_Task details_
Set down the listing below again, exactly as written.

_Information shown_
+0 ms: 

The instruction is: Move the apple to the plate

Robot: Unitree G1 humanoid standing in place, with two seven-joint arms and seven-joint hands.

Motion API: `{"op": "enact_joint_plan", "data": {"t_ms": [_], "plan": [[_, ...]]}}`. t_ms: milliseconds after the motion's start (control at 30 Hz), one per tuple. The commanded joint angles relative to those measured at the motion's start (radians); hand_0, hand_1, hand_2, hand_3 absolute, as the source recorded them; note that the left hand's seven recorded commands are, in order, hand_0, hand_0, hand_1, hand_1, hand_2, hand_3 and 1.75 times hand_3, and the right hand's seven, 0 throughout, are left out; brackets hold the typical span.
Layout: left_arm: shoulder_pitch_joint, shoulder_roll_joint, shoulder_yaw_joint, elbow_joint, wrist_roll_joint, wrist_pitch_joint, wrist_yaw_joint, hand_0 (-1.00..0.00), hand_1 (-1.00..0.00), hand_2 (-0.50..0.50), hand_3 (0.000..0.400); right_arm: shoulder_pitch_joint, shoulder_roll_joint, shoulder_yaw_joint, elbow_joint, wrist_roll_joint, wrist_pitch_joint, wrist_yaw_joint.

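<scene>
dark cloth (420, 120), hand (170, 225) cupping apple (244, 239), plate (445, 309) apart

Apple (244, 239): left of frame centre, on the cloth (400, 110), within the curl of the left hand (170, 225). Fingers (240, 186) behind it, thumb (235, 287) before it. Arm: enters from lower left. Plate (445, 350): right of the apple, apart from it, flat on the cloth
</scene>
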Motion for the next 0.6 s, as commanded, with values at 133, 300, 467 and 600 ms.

_Your solution_
+0 ms: 

The instruction is: Move the apple to the plate

Robot: Unitree G1 humanoid standing in place, with two seven-joint arms and seven-joint hands.

Motion API: `{"op": "enact_joint_plan", "data": {"t_ms": [_], "plan": [[_, ...]]}}`. t_ms: milliseconds after the motion's start (control at 30 Hz), one per tuple. The commanded joint angles relative to those measured at the motion's start (radians); hand_0, hand_1, hand_2, hand_3 absolute, as the source recorded them; note that the left hand's seven recorded commands are, in order, hand_0, hand_0, hand_1, hand_1, hand_2, hand_3 and 1.75 times hand_3, and the right hand's seven, 0 throughout, are left out; brackets hold the typical span.
Layout: left_arm: shoulder_pitch_joint, shoulder_roll_joint, shoulder_yaw_joint, elbow_joint, wrist_roll_joint, wrist_pitch_joint, wrist_yaw_joint, hand_0 (-1.00..0.00), hand_1 (-1.00..0.00), hand_2 (-0.50..0.50), hand_3 (0.000..0.400); right_arm: shoulder_pitch_joint, shoulder_roll_joint, shoulder_yaw_joint, elbow_joint, wrist_roll_joint, wrist_pitch_joint, wrist_yaw_joint.

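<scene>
dark cloth (420, 120), hand (170, 225) cupping apple (244, 239), plate (445, 309) apart

Apple (244, 239): left of frame centre, on the cloth (400, 110), within the curl of the left hand (170, 225). Fingers (240, 186) behind it, thumb (235, 287) before it. Arm: enters from lower left. Plate (445, 350): right of the apple, apart from it, flat on the cloth
</scene>
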Motion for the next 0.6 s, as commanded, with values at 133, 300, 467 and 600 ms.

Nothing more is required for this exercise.